(Records from a data source)
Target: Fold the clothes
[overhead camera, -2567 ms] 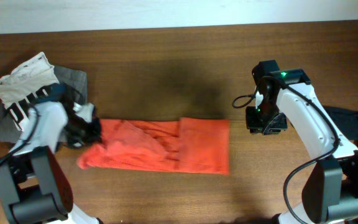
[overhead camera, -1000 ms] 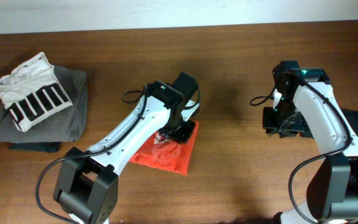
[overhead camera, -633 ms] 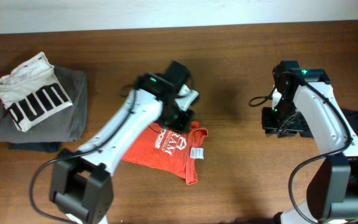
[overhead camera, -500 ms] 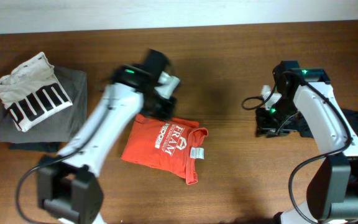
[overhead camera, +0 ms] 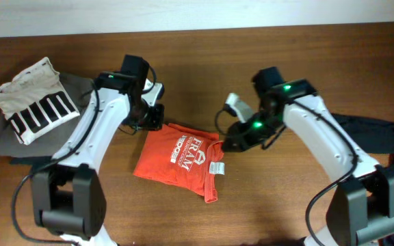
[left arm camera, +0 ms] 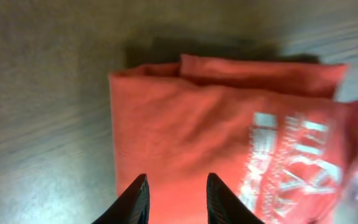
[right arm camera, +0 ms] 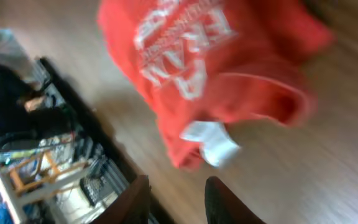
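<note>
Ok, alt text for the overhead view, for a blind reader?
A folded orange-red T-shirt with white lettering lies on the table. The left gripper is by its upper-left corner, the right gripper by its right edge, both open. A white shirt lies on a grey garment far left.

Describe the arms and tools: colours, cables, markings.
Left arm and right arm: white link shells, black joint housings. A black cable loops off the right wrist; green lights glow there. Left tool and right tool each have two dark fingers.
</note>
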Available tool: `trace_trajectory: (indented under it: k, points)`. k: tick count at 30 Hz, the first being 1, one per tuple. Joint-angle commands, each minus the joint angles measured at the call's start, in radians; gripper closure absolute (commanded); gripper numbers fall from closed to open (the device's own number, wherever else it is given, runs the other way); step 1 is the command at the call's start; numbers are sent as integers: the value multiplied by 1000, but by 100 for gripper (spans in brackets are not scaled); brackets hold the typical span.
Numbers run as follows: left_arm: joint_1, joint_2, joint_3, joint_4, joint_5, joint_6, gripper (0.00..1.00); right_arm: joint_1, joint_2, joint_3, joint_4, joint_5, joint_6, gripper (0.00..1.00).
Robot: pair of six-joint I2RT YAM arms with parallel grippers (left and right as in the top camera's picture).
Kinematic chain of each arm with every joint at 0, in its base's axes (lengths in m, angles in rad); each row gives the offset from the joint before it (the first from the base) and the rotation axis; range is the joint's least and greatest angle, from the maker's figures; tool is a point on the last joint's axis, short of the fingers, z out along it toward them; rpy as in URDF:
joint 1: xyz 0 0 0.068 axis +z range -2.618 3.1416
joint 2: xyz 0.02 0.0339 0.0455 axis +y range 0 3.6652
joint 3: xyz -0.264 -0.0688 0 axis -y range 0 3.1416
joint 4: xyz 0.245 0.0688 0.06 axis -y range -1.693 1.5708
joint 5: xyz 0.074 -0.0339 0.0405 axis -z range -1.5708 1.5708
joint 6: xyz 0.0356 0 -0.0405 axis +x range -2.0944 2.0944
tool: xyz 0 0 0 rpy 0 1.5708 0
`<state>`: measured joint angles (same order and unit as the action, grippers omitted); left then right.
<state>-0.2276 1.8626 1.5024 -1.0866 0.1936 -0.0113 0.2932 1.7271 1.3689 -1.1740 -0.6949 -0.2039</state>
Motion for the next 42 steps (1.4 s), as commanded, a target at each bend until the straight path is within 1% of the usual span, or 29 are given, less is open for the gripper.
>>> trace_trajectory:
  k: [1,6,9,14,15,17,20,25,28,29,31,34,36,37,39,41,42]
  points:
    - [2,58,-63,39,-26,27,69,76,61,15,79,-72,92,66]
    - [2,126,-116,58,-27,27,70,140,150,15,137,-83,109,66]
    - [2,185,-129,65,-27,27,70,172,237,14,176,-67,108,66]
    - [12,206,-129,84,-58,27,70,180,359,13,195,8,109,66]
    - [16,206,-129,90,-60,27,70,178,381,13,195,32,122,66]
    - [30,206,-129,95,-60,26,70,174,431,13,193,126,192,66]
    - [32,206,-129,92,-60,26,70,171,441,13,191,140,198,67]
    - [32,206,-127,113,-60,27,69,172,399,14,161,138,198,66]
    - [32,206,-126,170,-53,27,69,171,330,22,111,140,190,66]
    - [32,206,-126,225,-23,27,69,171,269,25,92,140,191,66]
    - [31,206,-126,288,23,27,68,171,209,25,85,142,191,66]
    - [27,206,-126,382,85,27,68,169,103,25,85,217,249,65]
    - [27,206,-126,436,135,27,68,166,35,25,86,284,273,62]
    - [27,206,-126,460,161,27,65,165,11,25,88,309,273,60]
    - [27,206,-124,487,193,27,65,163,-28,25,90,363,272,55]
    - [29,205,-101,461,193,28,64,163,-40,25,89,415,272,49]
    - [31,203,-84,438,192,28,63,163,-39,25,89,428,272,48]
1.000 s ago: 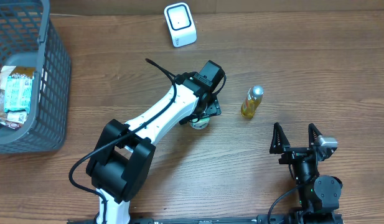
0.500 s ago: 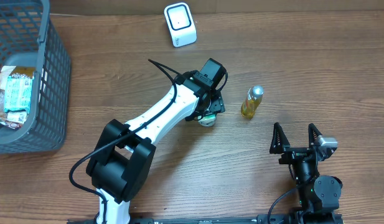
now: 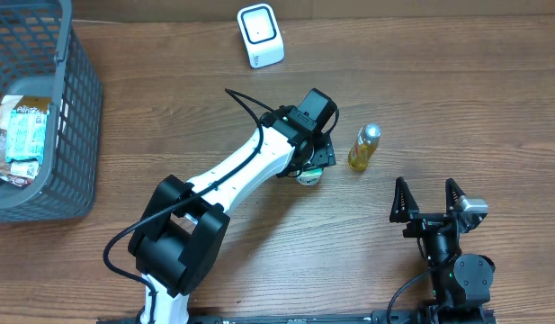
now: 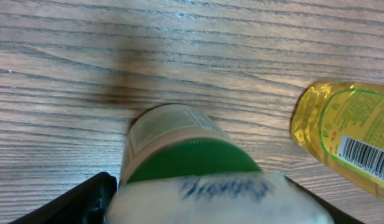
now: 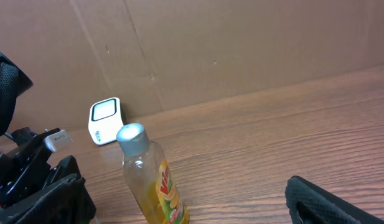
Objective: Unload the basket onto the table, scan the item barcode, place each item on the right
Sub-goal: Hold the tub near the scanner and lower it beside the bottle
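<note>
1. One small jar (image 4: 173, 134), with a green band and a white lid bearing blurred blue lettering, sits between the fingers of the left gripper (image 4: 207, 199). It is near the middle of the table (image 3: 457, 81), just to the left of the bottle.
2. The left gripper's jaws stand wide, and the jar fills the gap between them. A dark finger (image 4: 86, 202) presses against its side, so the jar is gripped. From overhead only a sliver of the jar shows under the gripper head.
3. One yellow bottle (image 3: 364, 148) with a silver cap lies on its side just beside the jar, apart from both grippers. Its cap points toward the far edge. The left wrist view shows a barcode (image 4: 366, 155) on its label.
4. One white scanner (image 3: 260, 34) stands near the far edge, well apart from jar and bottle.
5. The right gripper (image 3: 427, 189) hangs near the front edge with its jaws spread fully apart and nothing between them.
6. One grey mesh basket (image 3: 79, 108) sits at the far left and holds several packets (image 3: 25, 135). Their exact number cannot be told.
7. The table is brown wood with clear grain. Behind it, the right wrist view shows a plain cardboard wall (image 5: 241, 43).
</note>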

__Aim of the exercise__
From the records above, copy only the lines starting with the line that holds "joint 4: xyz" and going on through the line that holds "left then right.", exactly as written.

__Written response__
joint 4: xyz 0.245 0.0688 0.06 axis -y range -1.693 1.5708
joint 5: xyz 0.074 -0.0339 0.0405 axis -z range -1.5708 1.5708
joint 6: xyz 0.0356 0 -0.0405 axis +x range -2.0944 2.0944
tool: xyz 0 0 0 rpy 0 1.5708 0
`<state>`: measured joint angles (same order and unit as the action, grippers omitted); left then right.

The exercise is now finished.